500 families in Kellar Valley of Bhadarwah have switched from traditional maize and paddy to growing of different shades of yellow coloured marigold in a big way and are exporting at 200 quintals a day to the city of temples- Jammu since June this year.

This is because during the summers the supply from plains gets dried up from May to November due to hot weather and in the same period yellow flowers start blooming in the hills of Bhadarwah which has comparatively cold climatic conditions thereby meeting the demand.

The yellow coloured marigold flower is key to many Hindu religion festivities.

Jammu being the city of temples with a footfall of hundreds of devotees every day leads to a massive requirement for the marigold flower.
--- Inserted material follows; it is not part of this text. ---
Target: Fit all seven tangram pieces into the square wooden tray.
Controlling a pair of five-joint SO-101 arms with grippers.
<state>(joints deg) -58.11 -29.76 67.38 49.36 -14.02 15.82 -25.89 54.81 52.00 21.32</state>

The flower growers of Gajoth Panchayat in Kellar Valley who alone supply 100 quintals of marigold every day claimed that after switching to marigold farming their income has increased quadruple times.

When the then CEO Bhadarwah Development Authority Talat Parvez  Rohella had introduced Marigold in Kellar Valley, very few farmers showed interest to grow the crop owing to certain difficulties in cultivating it and the costs involved in it.

But, Hind Bhushan, a progressive farmer from Gajoth village and a member of Kissan Advisory Board, ventured into growing Marigold leaving traditional paddy and maize and has not left doing so for the last 14 years.

The progressive farmers have also formed a cooperative so that they can manage the hassle-free supply of the flowers to the market according to the demand and without exploitation of the mediators.

"To reap in maximum benefits and to avoid the cut of middlemen, we have formed a cooperative and have also bought a load carrier of our own for timely and smooth supply of our yield to the Jammu Mandi," said Devinder Kotwal  Sarpanch Gajoth Panchayat.

The supply of the yellow flower from the hills starts from June up to the Diwali festival in the first week of November.